# [PROBLEM]
Each line below should be retyped exactly, with no pictures.
**** DATA
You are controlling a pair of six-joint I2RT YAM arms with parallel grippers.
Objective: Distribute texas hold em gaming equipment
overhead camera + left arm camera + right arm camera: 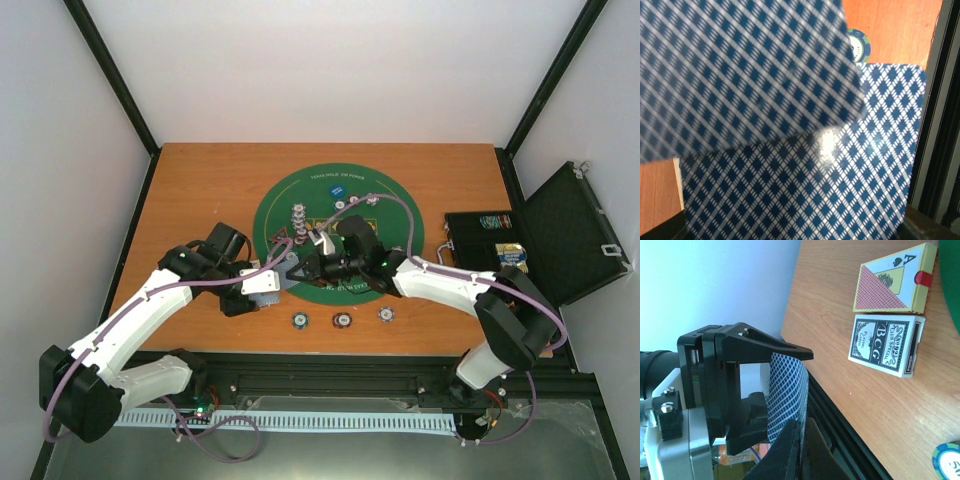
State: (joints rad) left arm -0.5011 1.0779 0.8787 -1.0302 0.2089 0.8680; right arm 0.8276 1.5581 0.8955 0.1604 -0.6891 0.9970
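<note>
Now the left gripper (787,380) clamps a stack of blue diamond-backed playing cards (805,190) at the left rim of the round green mat (290,195). The right gripper (801,432), closed, pinches the top card (740,75) by its edge. Bare wooden table (200,190) lies left of the mat.

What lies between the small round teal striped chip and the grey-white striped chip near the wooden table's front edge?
A small round brown striped chip, apart from the teal chip and the grey-white chip; the top external view shows it.
</note>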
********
# [COMPLETED EXERCISE]
You are controlling a pair of six-joint I2RT YAM arms with parallel grippers.
Objective: Distribute texas hold em gaming equipment
overhead camera + left arm camera + right arm camera: 
State: (joints rad) left arm -0.5011 1.0779 0.8787 -1.0302 0.2089 0.8680; right arm 0.8276 1.5581 0.8955 0.1604 -0.6891 0.9970
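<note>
Now the left gripper (787,380) clamps a stack of blue diamond-backed playing cards (805,190) at the left rim of the round green mat (290,195). The right gripper (801,432), closed, pinches the top card (740,75) by its edge. Bare wooden table (200,190) lies left of the mat.

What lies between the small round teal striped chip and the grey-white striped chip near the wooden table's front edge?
A small round brown striped chip, apart from the teal chip and the grey-white chip; the top external view shows it.
</note>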

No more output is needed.